◆ **EXERCISE DESCRIPTION**:
Give again, word for word, every line in the entries below from the line with "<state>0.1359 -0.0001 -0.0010" up to and including the line with "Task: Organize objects", and no other line.

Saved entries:
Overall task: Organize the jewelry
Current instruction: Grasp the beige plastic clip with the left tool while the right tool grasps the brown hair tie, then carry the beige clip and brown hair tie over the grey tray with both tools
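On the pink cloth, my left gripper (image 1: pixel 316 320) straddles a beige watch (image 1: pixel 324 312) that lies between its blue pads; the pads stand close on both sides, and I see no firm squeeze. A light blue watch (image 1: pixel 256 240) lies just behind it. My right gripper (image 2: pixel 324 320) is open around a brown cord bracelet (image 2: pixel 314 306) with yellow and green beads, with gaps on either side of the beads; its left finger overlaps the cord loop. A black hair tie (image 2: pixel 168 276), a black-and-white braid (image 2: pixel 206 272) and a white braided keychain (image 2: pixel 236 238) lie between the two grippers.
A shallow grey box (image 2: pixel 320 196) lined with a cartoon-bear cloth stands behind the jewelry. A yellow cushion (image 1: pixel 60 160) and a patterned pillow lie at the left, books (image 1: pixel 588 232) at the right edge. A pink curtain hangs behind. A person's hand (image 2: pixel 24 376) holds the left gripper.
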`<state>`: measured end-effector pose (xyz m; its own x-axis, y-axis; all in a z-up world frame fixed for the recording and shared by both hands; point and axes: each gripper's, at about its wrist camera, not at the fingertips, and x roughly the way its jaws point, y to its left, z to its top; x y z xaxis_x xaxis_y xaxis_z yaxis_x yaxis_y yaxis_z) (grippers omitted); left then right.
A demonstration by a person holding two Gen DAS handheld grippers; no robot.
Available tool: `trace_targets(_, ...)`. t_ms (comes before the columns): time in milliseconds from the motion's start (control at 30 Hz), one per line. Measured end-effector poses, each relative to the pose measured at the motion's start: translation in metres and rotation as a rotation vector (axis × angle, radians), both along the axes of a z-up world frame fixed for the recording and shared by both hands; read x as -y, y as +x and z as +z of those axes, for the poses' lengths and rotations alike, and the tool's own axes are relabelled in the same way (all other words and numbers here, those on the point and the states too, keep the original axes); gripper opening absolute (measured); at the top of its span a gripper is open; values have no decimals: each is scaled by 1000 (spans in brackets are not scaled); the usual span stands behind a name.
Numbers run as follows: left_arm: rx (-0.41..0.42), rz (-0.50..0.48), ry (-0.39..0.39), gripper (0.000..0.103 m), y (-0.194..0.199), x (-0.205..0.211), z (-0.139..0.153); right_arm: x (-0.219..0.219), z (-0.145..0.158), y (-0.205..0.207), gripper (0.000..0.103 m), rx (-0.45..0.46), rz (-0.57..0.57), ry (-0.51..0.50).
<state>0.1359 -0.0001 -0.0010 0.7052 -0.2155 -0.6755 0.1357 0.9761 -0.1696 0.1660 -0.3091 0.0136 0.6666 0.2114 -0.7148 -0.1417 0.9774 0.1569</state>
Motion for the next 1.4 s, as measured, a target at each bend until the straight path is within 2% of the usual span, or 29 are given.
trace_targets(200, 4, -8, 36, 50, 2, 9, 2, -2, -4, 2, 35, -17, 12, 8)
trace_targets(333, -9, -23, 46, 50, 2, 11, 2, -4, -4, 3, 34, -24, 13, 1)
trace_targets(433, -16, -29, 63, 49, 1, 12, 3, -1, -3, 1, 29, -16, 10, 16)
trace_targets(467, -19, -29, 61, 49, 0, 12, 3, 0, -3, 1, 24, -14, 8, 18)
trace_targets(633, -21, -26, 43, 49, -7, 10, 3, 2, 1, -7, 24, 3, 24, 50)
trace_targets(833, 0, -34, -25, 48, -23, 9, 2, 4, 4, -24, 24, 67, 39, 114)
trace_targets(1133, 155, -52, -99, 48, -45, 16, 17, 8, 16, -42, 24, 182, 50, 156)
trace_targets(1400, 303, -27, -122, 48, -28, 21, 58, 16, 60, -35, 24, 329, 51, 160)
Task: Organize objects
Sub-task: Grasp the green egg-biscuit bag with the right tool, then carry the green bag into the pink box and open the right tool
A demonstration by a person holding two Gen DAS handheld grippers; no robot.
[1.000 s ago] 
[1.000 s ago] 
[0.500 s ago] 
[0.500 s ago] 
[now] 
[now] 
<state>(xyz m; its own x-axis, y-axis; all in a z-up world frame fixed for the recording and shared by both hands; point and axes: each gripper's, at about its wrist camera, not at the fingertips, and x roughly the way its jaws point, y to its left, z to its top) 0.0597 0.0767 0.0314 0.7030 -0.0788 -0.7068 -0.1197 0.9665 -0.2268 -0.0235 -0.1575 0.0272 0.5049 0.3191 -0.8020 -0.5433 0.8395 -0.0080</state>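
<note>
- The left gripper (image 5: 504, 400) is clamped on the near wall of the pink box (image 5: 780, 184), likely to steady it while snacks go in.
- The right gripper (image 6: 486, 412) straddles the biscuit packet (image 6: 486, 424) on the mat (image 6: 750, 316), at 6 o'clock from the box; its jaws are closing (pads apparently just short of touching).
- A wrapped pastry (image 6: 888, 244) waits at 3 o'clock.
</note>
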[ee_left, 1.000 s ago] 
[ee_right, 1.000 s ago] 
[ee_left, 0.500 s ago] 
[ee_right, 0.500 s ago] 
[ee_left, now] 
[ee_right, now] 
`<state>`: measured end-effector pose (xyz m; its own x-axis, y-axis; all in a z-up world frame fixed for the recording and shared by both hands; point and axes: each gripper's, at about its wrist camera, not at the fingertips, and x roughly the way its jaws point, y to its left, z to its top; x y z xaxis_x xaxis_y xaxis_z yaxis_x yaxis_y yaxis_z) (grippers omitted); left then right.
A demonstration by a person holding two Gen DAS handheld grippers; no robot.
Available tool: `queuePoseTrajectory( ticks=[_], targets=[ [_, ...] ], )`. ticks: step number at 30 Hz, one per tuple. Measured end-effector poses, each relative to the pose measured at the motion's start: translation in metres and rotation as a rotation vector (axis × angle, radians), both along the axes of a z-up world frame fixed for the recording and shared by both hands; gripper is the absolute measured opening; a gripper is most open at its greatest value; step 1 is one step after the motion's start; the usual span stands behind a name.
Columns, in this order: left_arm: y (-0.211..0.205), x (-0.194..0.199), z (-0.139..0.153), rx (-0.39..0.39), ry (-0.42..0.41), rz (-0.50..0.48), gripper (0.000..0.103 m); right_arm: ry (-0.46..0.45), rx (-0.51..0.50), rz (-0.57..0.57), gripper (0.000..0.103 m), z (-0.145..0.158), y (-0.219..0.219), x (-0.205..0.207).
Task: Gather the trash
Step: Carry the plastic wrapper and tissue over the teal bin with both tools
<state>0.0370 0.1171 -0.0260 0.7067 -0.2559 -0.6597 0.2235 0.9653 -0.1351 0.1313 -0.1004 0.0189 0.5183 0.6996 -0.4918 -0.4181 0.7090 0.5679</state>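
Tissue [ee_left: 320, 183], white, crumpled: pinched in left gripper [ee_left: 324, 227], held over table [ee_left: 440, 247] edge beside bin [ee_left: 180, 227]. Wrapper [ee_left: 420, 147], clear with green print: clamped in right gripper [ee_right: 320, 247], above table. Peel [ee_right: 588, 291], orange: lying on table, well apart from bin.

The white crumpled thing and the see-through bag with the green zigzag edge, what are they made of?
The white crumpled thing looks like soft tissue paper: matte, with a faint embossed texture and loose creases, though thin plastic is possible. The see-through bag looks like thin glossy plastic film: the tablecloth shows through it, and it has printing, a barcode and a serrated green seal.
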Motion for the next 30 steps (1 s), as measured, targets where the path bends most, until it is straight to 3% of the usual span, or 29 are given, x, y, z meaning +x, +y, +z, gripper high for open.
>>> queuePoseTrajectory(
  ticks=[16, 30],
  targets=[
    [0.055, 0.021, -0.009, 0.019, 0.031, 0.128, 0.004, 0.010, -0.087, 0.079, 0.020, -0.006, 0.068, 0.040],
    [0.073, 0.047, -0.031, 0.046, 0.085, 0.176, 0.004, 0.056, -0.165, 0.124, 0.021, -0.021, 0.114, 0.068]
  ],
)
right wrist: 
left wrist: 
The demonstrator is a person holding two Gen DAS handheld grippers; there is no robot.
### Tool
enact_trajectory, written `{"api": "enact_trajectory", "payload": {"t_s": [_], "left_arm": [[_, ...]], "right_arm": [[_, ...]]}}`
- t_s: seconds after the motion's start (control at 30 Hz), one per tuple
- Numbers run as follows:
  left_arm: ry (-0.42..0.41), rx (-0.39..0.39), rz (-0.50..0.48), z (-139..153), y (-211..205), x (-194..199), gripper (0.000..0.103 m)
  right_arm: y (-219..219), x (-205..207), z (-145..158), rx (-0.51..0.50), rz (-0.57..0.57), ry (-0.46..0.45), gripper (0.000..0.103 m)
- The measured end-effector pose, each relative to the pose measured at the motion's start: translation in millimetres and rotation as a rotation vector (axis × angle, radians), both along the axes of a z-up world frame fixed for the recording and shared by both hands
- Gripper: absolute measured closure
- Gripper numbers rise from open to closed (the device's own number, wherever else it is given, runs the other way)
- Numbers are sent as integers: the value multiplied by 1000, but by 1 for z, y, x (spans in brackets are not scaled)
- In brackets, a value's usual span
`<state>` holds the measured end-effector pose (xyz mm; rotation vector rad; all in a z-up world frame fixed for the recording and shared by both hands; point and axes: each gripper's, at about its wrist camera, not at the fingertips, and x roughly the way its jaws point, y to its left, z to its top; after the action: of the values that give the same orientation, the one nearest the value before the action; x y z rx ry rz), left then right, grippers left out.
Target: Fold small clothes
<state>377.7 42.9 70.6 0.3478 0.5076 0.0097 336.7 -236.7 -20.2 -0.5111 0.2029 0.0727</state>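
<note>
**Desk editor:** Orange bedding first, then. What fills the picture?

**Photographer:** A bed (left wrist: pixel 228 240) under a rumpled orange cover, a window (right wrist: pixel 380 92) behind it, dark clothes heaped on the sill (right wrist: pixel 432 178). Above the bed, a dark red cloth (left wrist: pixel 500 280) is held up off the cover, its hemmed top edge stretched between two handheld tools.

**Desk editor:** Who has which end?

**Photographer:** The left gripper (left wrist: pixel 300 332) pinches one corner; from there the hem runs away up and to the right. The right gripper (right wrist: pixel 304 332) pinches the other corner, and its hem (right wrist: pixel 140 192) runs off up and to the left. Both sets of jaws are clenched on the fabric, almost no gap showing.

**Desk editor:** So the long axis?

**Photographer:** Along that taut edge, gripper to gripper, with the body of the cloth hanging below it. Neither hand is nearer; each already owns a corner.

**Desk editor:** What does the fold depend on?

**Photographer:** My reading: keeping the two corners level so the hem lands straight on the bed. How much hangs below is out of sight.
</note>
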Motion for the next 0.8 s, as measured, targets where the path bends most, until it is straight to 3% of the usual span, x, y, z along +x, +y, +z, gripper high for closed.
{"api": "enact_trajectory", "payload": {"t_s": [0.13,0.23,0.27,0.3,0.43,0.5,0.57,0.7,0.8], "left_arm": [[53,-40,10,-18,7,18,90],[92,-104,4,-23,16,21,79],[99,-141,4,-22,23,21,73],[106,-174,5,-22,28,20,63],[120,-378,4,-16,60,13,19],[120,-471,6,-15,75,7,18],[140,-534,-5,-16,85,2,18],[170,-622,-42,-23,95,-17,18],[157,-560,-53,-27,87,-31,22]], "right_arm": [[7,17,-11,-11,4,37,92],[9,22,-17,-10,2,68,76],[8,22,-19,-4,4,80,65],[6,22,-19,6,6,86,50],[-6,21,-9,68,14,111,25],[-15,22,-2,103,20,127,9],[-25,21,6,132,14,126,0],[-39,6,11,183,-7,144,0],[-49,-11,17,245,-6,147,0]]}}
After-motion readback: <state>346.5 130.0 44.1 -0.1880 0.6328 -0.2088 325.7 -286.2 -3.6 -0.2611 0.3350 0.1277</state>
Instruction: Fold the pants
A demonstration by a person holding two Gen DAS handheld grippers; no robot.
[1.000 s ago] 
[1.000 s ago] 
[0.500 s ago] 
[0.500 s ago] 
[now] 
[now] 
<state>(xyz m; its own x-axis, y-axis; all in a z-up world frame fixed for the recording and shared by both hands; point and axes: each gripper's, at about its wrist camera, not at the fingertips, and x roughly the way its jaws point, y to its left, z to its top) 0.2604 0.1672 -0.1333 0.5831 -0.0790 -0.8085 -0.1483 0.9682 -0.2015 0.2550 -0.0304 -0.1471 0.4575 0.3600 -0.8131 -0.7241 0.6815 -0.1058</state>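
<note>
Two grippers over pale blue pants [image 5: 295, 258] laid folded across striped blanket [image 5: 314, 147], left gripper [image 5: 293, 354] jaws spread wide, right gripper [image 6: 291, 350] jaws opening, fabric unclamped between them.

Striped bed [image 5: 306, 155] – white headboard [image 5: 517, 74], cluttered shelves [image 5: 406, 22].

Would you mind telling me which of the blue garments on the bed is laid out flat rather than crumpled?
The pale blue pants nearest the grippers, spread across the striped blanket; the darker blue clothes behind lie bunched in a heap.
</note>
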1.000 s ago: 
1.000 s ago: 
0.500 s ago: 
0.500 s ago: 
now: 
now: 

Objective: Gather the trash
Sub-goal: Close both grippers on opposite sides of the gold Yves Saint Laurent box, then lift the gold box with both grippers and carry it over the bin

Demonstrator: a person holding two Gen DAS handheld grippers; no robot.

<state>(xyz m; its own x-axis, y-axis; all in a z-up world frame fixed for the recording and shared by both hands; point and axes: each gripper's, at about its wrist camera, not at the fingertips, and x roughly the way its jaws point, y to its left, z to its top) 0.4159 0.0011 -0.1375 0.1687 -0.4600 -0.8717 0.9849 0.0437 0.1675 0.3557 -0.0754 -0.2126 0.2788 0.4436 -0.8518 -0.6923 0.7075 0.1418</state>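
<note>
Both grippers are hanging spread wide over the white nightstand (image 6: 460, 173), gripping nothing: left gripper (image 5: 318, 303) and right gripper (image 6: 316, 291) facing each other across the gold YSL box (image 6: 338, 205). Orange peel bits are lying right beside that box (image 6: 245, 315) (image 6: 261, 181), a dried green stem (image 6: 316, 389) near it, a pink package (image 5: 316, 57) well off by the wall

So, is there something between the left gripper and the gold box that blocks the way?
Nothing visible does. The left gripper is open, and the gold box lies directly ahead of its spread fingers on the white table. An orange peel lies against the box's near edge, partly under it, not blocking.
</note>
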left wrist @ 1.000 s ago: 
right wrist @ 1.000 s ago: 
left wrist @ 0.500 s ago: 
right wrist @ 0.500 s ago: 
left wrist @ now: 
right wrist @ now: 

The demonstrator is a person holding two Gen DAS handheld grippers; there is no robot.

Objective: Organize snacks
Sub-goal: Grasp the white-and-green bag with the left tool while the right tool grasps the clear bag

◆ **WRITTEN SOLUTION**:
<state>0.1359 -0.0001 -0.0010 0.7052 -0.2155 -0.6755 0.1357 0.9761 -0.1696 0.1660 -0.3091 0.0136 0.6666 0.2114 -0.7148 -0.1417 0.9774 0.1569</state>
Motion for the next 1.4 s, as measured, a target at each bend until the straight path is within 2% of the usual span, or 29 are given.
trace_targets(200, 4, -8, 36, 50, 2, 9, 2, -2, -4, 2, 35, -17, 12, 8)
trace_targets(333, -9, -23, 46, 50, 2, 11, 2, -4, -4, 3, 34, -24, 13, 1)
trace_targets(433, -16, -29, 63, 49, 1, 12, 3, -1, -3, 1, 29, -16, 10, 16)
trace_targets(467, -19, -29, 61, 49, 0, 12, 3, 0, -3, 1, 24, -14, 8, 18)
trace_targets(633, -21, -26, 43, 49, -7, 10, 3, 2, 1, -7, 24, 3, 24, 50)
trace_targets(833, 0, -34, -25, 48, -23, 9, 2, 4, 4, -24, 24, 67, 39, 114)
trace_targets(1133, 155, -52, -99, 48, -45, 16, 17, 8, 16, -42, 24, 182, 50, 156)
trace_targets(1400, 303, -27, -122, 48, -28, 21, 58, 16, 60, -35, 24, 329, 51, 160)
Task: Organize objects

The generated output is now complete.